Your assignment: A bare number is required: the count of lines in the material below that hold the word "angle".

****

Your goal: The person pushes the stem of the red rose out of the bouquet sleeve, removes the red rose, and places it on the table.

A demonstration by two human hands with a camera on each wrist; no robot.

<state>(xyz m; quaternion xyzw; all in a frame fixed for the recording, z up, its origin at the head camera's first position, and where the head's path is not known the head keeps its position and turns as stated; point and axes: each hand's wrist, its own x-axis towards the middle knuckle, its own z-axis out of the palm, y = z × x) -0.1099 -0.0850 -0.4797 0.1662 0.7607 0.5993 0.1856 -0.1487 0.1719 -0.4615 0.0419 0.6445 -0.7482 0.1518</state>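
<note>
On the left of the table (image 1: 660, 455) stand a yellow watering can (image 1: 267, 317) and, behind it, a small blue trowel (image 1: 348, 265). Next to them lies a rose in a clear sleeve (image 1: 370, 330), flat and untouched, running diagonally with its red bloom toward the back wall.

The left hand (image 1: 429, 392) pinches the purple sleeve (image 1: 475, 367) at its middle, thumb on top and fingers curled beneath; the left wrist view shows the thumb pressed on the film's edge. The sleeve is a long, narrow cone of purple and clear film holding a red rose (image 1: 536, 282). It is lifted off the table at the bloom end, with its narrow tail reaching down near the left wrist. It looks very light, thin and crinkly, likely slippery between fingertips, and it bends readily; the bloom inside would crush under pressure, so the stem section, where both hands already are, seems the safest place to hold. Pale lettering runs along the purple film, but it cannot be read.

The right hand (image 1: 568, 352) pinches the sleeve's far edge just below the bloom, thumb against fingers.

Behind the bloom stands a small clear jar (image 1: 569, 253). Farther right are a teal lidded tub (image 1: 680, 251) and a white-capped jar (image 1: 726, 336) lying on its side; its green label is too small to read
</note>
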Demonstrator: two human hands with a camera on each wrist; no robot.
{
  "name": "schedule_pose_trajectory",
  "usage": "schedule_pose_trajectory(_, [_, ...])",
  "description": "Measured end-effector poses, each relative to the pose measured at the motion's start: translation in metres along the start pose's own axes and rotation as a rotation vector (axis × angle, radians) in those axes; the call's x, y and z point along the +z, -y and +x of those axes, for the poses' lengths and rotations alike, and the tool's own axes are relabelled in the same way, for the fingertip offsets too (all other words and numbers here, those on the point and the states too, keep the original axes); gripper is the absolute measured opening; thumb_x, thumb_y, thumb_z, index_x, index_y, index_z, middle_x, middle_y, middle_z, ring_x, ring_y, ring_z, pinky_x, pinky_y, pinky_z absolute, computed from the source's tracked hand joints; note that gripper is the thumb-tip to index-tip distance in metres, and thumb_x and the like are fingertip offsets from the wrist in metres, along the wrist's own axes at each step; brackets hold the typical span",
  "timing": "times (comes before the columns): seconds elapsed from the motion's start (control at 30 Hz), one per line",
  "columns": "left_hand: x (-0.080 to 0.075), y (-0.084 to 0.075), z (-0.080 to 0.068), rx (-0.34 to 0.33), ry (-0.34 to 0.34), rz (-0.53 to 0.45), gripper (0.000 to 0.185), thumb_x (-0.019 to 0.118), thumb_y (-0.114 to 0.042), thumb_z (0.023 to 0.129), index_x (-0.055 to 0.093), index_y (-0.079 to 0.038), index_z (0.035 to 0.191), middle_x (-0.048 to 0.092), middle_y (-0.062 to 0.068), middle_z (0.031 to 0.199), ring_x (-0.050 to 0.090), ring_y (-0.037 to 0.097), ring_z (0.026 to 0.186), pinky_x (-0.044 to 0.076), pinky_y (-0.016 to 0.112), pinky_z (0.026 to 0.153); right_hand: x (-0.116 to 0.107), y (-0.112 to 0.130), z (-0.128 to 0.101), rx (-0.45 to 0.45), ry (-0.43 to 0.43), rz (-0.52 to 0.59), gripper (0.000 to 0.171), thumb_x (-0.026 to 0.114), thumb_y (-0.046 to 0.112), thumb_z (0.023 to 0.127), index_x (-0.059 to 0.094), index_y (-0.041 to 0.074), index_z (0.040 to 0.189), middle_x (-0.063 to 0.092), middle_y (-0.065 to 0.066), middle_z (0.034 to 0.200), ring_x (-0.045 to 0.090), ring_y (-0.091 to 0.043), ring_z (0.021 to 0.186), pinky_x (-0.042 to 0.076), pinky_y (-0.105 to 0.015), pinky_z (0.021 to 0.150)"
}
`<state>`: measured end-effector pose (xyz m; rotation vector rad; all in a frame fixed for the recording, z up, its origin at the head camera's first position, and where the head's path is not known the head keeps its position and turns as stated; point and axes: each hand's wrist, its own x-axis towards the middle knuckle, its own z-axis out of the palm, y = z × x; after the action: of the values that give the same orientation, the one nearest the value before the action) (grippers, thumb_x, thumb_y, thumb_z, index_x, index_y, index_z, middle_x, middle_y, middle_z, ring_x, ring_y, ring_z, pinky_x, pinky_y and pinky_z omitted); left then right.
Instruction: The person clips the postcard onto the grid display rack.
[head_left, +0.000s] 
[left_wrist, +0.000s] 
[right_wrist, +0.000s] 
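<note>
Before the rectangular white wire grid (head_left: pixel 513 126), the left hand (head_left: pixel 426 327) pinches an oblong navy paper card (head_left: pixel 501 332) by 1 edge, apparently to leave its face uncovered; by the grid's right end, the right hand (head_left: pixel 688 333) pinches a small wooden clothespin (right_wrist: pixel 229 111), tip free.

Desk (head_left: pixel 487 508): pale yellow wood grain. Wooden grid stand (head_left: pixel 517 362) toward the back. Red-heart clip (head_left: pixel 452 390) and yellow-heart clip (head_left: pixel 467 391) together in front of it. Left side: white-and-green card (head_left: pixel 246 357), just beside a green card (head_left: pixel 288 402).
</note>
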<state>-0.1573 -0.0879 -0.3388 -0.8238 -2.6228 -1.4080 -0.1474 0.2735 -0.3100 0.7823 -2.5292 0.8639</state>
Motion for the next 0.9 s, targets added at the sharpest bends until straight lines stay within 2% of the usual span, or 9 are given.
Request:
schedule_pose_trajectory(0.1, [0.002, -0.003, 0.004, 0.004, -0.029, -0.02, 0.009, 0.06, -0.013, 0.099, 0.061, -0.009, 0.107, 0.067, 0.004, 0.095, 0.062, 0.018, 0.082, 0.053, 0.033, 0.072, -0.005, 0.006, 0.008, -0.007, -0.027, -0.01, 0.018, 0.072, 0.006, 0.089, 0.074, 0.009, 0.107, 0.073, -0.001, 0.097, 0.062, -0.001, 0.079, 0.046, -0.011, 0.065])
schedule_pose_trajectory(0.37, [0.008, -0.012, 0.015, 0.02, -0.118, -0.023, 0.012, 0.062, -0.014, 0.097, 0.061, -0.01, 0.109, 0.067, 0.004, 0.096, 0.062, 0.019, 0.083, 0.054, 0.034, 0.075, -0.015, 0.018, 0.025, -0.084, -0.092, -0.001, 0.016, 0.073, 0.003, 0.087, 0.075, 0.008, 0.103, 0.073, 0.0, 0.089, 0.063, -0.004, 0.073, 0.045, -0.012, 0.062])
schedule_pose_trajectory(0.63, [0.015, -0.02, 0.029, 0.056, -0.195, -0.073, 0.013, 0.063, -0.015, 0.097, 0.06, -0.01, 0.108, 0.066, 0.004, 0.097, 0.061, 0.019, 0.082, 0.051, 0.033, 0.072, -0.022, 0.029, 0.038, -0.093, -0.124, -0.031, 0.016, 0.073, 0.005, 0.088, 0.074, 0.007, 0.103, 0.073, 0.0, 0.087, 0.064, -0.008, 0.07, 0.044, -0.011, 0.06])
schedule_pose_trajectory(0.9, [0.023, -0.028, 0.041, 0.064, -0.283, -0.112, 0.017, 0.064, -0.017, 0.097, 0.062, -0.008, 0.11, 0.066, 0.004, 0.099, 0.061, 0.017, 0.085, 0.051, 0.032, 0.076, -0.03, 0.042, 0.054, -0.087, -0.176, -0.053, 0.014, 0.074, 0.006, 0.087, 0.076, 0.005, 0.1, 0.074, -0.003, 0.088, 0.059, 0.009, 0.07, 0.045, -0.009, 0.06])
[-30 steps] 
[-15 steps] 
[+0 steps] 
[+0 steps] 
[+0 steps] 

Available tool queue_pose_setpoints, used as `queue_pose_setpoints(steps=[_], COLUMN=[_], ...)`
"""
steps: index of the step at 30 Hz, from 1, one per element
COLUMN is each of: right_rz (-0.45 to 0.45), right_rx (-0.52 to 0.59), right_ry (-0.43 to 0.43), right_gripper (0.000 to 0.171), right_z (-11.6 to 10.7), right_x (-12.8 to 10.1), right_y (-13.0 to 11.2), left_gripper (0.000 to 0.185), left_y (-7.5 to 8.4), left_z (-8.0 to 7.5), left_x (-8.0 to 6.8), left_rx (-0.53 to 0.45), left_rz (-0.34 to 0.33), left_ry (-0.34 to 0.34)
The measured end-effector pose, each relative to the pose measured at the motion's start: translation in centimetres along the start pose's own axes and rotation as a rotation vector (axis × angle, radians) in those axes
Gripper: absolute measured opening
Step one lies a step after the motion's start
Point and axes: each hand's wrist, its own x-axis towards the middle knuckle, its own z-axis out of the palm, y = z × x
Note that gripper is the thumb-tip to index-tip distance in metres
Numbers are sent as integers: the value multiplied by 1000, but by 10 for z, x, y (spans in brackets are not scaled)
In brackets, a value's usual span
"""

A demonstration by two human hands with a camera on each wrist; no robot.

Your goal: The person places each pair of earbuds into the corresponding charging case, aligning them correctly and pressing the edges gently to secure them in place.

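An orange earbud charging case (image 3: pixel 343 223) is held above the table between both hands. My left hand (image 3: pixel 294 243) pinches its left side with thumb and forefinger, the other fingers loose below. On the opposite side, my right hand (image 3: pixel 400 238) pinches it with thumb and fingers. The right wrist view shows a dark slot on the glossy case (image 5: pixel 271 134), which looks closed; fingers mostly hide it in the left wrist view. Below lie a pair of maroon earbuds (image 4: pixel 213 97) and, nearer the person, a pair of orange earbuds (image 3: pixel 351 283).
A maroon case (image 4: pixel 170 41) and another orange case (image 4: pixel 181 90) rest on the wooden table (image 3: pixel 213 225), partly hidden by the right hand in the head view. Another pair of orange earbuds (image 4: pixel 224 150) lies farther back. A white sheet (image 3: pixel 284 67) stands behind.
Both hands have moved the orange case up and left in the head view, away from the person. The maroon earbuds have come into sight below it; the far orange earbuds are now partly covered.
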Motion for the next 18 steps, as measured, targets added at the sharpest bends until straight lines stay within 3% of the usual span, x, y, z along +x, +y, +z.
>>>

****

Task result: 2